**TASK BRIEF**
Copy, from the entries below, each line where the word "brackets" can be found.

****************

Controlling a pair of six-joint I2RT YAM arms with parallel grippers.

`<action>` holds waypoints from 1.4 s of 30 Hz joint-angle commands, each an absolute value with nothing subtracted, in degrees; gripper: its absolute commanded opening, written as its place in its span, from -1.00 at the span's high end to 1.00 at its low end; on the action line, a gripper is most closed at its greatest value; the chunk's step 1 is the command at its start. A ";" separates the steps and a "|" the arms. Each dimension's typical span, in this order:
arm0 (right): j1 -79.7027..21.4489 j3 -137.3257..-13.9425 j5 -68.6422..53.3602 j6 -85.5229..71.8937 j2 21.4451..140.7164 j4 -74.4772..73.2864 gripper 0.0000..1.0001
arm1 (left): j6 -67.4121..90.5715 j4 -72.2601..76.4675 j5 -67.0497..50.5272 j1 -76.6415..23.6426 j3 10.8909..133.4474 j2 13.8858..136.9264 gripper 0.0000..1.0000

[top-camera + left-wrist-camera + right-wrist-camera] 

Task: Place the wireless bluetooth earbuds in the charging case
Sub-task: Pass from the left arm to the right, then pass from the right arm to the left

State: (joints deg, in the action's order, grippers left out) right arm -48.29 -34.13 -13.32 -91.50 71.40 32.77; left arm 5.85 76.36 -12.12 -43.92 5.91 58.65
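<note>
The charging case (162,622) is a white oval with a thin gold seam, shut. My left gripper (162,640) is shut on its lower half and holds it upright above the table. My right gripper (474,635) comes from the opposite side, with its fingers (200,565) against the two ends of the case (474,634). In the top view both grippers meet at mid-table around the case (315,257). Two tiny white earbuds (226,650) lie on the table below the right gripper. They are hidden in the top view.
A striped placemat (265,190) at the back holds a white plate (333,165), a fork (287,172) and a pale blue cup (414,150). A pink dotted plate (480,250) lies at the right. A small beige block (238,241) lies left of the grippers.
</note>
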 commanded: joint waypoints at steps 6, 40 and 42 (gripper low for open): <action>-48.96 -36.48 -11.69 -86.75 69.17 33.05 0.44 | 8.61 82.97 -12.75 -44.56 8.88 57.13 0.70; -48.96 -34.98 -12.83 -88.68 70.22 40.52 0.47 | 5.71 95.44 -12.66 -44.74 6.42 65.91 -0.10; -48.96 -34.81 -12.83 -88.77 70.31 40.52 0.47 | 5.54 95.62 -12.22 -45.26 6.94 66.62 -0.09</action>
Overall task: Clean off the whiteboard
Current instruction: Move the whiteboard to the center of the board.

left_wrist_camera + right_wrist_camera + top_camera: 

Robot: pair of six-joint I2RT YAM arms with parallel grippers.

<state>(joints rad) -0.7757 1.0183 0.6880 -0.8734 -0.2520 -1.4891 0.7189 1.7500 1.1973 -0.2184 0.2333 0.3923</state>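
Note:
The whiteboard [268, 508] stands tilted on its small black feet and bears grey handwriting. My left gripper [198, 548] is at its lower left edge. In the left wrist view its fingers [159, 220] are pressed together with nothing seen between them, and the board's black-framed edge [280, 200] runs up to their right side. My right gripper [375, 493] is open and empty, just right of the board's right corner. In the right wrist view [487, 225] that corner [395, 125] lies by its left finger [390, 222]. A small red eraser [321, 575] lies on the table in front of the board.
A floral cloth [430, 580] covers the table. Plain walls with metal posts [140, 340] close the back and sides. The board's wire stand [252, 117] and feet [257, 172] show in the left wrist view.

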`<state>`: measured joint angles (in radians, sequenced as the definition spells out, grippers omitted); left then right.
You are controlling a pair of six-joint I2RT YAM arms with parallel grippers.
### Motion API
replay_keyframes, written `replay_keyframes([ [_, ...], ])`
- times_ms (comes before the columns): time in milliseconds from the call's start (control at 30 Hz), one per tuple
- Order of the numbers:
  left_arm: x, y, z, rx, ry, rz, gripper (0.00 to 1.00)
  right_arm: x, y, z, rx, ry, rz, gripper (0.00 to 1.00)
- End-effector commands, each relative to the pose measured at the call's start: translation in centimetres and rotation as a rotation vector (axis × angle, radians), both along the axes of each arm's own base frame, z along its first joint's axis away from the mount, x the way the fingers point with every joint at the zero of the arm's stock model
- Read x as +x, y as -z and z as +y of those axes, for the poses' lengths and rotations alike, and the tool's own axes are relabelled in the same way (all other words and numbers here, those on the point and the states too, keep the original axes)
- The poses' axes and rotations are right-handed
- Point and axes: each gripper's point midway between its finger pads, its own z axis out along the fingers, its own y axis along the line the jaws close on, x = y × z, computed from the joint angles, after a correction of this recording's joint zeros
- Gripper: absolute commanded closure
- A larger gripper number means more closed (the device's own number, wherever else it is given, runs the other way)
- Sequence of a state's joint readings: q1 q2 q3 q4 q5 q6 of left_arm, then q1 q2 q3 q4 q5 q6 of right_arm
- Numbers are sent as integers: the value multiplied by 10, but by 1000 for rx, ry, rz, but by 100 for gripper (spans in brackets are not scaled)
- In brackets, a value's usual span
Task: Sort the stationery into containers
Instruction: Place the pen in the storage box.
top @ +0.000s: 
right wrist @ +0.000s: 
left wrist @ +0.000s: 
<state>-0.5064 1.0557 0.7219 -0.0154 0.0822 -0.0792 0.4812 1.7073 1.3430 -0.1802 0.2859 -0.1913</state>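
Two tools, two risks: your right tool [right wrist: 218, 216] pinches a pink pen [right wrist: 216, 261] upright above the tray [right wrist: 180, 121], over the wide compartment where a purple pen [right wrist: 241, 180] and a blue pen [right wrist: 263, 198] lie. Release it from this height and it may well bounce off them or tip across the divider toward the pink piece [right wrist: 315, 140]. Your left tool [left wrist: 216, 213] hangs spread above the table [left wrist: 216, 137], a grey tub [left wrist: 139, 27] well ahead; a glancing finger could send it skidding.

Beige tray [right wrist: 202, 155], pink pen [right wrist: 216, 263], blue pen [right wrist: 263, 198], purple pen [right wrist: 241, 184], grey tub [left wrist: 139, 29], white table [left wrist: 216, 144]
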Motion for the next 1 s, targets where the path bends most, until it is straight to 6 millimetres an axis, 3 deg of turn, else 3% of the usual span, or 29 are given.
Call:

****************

**EXERCISE RESULT**
- Numbers are sent as integers: the value multiplied by 10, but by 1000 for rx, ry, rz, but by 100 for gripper (spans in brackets are not scaled)
- In brackets, a value's usual span

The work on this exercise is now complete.